## RAW DATA

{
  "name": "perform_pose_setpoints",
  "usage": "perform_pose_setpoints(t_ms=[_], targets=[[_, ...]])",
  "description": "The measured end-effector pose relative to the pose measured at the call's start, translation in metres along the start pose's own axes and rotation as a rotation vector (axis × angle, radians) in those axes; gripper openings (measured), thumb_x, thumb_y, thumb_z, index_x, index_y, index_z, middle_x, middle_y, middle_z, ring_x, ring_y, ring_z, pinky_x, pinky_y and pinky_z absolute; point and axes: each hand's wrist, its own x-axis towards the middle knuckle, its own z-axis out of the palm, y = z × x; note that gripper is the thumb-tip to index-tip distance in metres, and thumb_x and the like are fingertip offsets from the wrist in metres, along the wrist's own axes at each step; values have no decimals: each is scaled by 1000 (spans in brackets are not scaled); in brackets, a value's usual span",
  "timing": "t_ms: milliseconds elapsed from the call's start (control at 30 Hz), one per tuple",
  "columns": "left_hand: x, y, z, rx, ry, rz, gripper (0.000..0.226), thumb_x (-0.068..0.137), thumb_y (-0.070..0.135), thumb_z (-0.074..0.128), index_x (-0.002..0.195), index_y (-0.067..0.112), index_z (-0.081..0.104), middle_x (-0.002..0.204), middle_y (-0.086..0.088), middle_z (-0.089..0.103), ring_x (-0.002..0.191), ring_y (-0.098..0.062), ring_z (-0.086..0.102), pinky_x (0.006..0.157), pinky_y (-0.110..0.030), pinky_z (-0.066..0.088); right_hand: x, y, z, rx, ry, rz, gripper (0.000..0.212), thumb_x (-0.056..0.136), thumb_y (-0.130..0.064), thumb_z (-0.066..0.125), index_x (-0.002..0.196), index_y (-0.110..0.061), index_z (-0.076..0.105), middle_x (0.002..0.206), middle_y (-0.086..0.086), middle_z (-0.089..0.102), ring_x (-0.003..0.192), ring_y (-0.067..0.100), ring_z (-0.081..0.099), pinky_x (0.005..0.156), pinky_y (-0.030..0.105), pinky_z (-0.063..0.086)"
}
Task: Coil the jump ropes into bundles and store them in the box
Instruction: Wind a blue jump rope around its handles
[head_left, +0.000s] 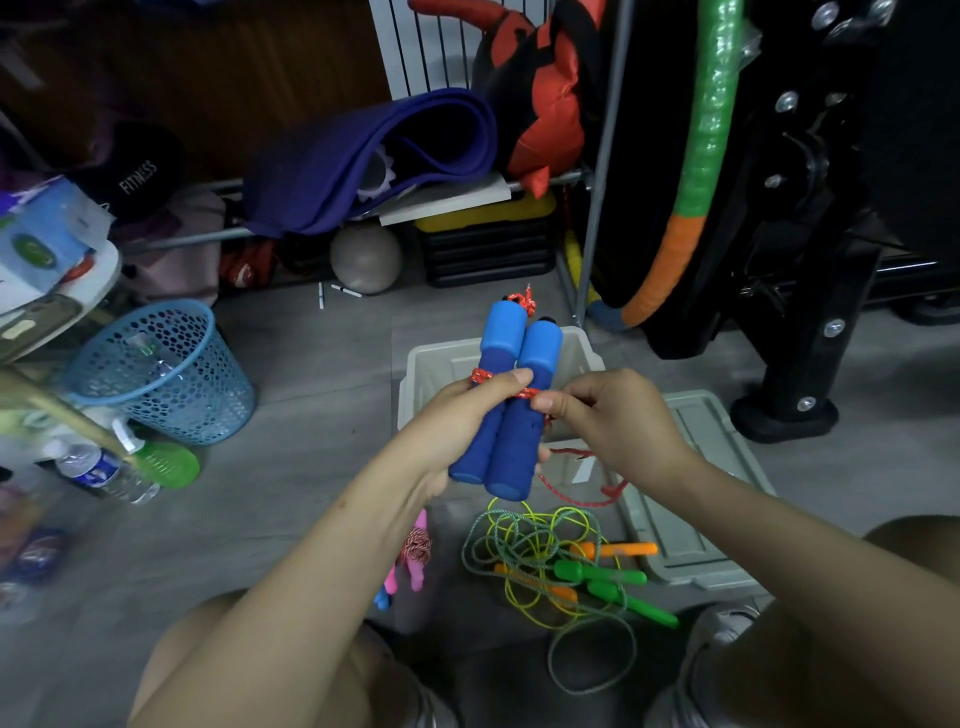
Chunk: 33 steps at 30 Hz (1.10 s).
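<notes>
Currently the two blue foam handles (511, 400) are held side by side in the left hand (462, 415), whose fingers are curled round them and whose thumb is pressed over the red cord (524, 392) where it crosses the grips. The cord is pinched just beside that thumb by the right hand (605, 415), between thumb and forefinger, and a loose length (582, 483) is seen hanging below the handles toward the grey box (576, 348), which stands open on the floor directly behind the bundle, with its lid (696, 483) laid just to the right. Only a turn or two appears to have been wound, so the wrapping is judged to be at an early stage. For the step to be done well, the handles should be kept parallel and tightly together, and each turn should be laid snug against the last while tension is kept on the cord; the thumb should be lifted only as a new turn is brought under it, otherwise the earlier turns could slacken on the soft foam. The hanging length should be fed through the fingers without kinks, and the end tucked under a turn before the bundle is lowered into the box. Further tangled ropes with green and orange handles (597, 571) lie on the floor below, near the lid, not yet coiled.
</notes>
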Motion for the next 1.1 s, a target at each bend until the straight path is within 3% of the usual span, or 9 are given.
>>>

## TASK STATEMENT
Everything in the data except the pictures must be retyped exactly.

## WRITTEN SOLUTION
{
  "name": "perform_pose_setpoints",
  "usage": "perform_pose_setpoints(t_ms=[_], targets=[[_, ...]])",
  "description": "The measured end-effector pose relative to the pose measured at the call's start, translation in metres along the start pose's own axes and rotation as a rotation vector (axis × angle, radians) in those axes; gripper openings (measured), thumb_x, thumb_y, thumb_z, index_x, index_y, index_z, middle_x, middle_y, middle_z, ring_x, ring_y, ring_z, pinky_x, pinky_y and pinky_z absolute; point and axes: each hand's wrist, its own x-axis towards the middle knuckle, its own z-axis out of the palm, y = z × x; note that gripper is the thumb-tip to index-tip distance in metres, and thumb_x and the like are fingertip offsets from the wrist in metres, along the wrist's own axes at each step; values have no decimals: each is scaled by 1000 (spans in brackets are not scaled); in brackets, a value's usual span",
  "timing": "t_ms: milliseconds elapsed from the call's start (control at 30 Hz), one per tuple",
  "columns": "left_hand: x, y, z, rx, ry, rz, gripper (0.000..0.226), thumb_x (-0.068..0.137), thumb_y (-0.070..0.135), thumb_z (-0.074..0.128), index_x (-0.002..0.195), index_y (-0.067..0.112), index_z (-0.081..0.104), middle_x (-0.002..0.204), middle_y (-0.086..0.088), middle_z (-0.089..0.103), ring_x (-0.002..0.191), ring_y (-0.098..0.062), ring_z (-0.086..0.102), pinky_x (0.006..0.157), pinky_y (-0.110..0.030), pinky_z (-0.066..0.088); right_hand: x, y, z, rx, ry, rz, gripper (0.000..0.212), thumb_x (-0.056..0.136), thumb_y (-0.130..0.064), thumb_z (-0.066..0.125), index_x (-0.002..0.196), index_y (-0.110..0.061), index_z (-0.076..0.105), middle_x (0.002..0.206), middle_y (-0.086..0.086), middle_z (-0.089..0.102), ring_x (-0.003..0.192), ring_y (-0.067..0.100), ring_z (-0.081..0.099), pinky_x (0.005..0.156), pinky_y (-0.030..0.105), pinky_z (-0.063..0.086)"
}
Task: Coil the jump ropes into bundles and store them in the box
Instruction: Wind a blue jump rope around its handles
[head_left, +0.000s] 
Chunk: 33 steps at 30 Hz (1.10 s).
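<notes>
Currently the two blue foam handles (511, 400) are held side by side in the left hand (462, 415), whose fingers are curled round them and whose thumb is pressed over the red cord (524, 392) where it crosses the grips. The cord is pinched just beside that thumb by the right hand (605, 415), between thumb and forefinger, and a loose length (582, 483) is seen hanging below the handles toward the grey box (576, 348), which stands open on the floor directly behind the bundle, with its lid (696, 483) laid just to the right. Only a turn or two appears to have been wound, so the wrapping is judged to be at an early stage. For the step to be done well, the handles should be kept parallel and tightly together, and each turn should be laid snug against the last while tension is kept on the cord; the thumb should be lifted only as a new turn is brought under it, otherwise the earlier turns could slacken on the soft foam. The hanging length should be fed through the fingers without kinks, and the end tucked under a turn before the bundle is lowered into the box. Further tangled ropes with green and orange handles (597, 571) lie on the floor below, near the lid, not yet coiled.
</notes>
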Motion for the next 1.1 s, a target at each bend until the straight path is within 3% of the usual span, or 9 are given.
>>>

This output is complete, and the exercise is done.